Judge Barbara Wallace ruled in September that the county breached an implied contract with haulers when it neglected to give them two years’ notice — as required by state law — that it was establishing eight trash districts in unincorporated areas.

“The county’s action resulted in a finite loss to plaintiffs of 40,000 customers for the statutory two-year notice period,” she wrote in an opinion last week. “By enforcing the exclusivity of its trash hauling districts, the county has effectively prevented plaintiffs from even the possibility of regaining those lost customers in that two-year period.”

As we’ve written before, we’re not surprised by this turn of events. The haulers — American Eagle Waste Industries, Meridian Waste Services and Waste Management of Missouri — contended that state law required the county to issue a two-year notice to waste haulers before establishing trash

districts in unincorporated areas and awarding contracts for trash pickup. Trash-collection services cannot begin until at least two years after the date of notification, according to the state law.

But county officials, including County Counselor Pat Redington, countered the notification requirement did not apply to St. Louis County because it is a charter county.

As we wrote in 2008, providing trash haulers with a two-year notification of the county’s plan for trash collection didn’t seem that unreasonable — nor did the notion of putting the trash-district issue to a vote.
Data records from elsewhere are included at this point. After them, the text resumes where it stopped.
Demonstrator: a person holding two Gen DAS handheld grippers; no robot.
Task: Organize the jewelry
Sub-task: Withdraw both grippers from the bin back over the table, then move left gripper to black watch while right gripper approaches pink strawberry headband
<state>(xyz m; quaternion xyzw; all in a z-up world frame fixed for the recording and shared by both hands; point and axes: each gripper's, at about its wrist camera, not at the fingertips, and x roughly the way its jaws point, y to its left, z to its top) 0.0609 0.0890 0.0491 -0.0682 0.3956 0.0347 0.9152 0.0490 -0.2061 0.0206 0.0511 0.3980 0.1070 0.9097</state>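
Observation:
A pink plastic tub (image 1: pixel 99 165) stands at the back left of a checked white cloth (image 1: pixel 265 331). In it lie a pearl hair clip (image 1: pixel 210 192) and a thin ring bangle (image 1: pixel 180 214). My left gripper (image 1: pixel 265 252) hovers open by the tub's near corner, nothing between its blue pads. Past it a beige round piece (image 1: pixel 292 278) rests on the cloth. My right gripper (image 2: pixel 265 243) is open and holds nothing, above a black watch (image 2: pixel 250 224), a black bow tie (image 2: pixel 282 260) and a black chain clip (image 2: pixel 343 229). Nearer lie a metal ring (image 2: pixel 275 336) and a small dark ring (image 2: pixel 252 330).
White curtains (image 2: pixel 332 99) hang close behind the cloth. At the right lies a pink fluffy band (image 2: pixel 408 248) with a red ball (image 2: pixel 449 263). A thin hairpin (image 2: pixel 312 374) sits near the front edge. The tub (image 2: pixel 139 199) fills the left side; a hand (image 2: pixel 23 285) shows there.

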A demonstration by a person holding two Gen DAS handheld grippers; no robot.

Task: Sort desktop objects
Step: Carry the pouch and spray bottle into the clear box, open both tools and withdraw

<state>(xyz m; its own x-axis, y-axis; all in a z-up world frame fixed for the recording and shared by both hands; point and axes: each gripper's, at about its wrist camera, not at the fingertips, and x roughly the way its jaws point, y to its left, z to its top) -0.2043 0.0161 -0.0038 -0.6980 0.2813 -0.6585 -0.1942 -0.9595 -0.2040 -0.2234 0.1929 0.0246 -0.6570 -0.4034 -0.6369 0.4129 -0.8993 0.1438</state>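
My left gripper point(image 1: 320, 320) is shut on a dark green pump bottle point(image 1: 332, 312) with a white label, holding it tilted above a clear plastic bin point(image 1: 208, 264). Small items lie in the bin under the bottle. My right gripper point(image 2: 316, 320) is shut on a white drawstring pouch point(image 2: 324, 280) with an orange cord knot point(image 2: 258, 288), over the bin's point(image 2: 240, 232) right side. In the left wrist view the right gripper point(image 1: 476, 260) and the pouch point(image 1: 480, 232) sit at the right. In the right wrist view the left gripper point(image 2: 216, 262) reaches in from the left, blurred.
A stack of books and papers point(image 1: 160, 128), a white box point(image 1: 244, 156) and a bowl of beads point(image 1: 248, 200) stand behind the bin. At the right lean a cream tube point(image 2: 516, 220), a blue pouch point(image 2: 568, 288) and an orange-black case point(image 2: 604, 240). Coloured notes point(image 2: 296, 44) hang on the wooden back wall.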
But county officials have refused to be reasonable, even disputing an April2008 Missouri attorney general’s opinion that stated the notification requirement did “apply to the activities now being pursued by the county.”

Despite the opinion, the County Council went ahead and awarded contracts for the trash districts in April and June of 2008. What was the rush?

Critics of the trash-district program claim the county could be liable for a multimillion dollar judgment as a result of the lawsuit filed by the three

waste haulers.

Redington disputes that assertion.

But if county officials had just been reasonable and provided the required notice, this lawsuit could have been avoided and taxpayers would not be on the hook for a potentially multimillion dollar judgment.